2021 End-of-Year Thoughts

Another year behind, another reflection on what happened (and what didn’t!) in this latest circuit of the sun.

Assumed audience: People who like reading year-in-review summaries. (I always assume that’s mostly just me, a few years in the future!)

As is now traditional (see the long list of previous posts of this variety at the bottom of this post!), my end-of-2021 reflections.

This year, like 2020, was not the year I had hoped for or expected — for many reasons. Most significant among external factors: we didn’t make nearly as much forward progress on dealing with COVID-19 as I had hoped (would that vaccination rates were higher and both infection and fatality rates correspondingly lower!).
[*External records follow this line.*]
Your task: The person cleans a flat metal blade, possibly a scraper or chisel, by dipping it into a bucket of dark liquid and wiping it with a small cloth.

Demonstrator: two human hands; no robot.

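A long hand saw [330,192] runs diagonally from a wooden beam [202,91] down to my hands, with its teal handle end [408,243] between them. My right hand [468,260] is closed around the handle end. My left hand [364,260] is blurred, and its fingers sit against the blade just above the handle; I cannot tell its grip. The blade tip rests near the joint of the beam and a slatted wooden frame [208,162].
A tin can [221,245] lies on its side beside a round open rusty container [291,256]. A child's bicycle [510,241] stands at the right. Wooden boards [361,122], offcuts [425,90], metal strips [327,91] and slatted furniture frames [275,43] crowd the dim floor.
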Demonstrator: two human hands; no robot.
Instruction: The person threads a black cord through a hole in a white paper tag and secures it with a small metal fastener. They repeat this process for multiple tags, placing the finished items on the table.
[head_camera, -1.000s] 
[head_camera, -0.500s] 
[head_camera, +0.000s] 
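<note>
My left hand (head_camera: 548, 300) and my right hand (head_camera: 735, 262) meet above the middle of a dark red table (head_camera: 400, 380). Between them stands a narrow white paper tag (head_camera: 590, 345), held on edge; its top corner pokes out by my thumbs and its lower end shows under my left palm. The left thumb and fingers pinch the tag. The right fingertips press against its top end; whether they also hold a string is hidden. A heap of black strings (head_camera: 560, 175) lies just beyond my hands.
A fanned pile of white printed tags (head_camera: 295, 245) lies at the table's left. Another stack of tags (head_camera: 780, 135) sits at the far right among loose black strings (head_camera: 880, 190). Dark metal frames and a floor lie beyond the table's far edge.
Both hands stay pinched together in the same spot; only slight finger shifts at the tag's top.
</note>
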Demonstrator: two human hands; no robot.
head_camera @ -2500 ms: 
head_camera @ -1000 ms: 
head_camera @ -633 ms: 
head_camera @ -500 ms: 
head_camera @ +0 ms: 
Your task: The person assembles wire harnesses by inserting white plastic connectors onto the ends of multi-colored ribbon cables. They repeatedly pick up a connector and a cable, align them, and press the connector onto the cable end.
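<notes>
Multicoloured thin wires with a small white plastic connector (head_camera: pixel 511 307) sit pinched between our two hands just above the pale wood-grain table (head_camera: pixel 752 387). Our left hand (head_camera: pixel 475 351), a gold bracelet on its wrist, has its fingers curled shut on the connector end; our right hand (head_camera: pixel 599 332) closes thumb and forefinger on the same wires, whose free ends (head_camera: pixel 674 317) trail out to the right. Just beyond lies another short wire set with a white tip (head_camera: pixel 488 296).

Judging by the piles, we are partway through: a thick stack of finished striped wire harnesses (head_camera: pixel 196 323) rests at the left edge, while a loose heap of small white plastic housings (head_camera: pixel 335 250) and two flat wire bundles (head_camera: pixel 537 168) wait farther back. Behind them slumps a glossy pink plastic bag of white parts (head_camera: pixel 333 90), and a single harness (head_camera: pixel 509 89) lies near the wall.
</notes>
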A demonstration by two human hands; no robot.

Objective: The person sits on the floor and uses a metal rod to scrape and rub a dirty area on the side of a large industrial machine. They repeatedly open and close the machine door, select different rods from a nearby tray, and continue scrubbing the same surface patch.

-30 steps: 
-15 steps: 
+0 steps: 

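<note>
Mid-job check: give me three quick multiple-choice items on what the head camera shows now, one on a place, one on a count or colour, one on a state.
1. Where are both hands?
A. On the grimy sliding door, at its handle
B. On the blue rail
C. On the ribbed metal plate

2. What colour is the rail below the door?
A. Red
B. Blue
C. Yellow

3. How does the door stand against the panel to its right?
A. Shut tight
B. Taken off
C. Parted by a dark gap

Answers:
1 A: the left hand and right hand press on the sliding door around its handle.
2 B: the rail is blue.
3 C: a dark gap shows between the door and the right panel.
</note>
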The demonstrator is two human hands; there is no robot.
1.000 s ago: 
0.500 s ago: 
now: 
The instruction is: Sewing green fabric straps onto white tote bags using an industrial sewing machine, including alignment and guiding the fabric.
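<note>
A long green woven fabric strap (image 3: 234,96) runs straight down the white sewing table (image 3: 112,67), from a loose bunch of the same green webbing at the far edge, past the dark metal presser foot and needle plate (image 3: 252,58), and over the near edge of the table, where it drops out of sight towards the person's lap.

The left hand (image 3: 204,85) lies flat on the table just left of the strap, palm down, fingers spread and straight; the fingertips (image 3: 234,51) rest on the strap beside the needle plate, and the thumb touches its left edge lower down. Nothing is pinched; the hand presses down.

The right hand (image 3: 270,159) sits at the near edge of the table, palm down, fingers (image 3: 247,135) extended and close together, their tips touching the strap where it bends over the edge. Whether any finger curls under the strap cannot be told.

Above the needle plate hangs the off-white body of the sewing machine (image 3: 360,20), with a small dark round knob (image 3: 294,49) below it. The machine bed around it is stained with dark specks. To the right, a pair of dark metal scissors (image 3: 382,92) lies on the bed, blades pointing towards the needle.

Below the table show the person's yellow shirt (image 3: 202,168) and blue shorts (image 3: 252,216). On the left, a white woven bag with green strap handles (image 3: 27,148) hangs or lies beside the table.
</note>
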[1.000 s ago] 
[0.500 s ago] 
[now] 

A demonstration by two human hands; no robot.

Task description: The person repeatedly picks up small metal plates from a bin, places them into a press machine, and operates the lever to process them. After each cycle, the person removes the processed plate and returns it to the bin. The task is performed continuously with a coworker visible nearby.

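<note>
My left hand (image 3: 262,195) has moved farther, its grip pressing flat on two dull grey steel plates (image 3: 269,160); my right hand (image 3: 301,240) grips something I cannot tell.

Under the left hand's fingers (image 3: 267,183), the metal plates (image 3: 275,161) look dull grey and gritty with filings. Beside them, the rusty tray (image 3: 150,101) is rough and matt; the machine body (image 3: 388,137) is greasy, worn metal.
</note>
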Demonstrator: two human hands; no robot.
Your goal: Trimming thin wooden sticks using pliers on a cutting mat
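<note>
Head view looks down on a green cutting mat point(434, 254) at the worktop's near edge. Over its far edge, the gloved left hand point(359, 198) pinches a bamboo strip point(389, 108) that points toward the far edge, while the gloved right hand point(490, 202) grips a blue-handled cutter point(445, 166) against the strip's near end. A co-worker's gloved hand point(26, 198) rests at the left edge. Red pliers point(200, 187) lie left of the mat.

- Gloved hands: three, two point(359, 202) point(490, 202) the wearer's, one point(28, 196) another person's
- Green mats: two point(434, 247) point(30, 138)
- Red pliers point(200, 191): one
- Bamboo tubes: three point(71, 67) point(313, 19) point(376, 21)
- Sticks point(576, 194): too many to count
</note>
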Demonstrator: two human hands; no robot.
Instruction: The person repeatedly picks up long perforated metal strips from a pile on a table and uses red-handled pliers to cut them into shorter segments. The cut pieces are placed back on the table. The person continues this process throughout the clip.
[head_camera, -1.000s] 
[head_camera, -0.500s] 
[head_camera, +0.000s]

Beyond that, there were plenty of other things big and small in our lives which simply meant the year went differently than I thought it might. In summary: where 2020 was a series of very large disruptions, 2021 was a slog through the ongoing ramifications of 2020. I am — and so is everyone I talk to — worn down in a way I can hardly put into words.

Contents

Reading

Reading-wise, this year was heavy on things which were purely for unwinding and relaxing, and light on robustly intellectual reading. My 2021 Reading List tells the story: I read to completion only a half dozen non-fiction books (a couple of which I had started last year or even earlier), and not many more works of fiction.

Nonfiction

Theology

The theological reading I did was an interesting mix:

  • Jesus and John Wayne was a provocative read, but I take it to be smuggling in a lot of theological work the cover of the claim that it’s just some sociological analysis”: a classic motte-and-bailey move. I go to a church which would seem likely to typify many of the problems Du Mez goes after… and I don’t think the people of this congregation would recognize themselves in the portrait she paints. She just grinds her axe too hard, paints too broadly. In her telling, no one who disagrees with her does so for principled or good reasons — instead, they are misogynists, abusive, or trying to provide cover for those who are. It’s too bad, because if she had been a bit more charitable and judicious it would have been a far more interesting and persuasive book.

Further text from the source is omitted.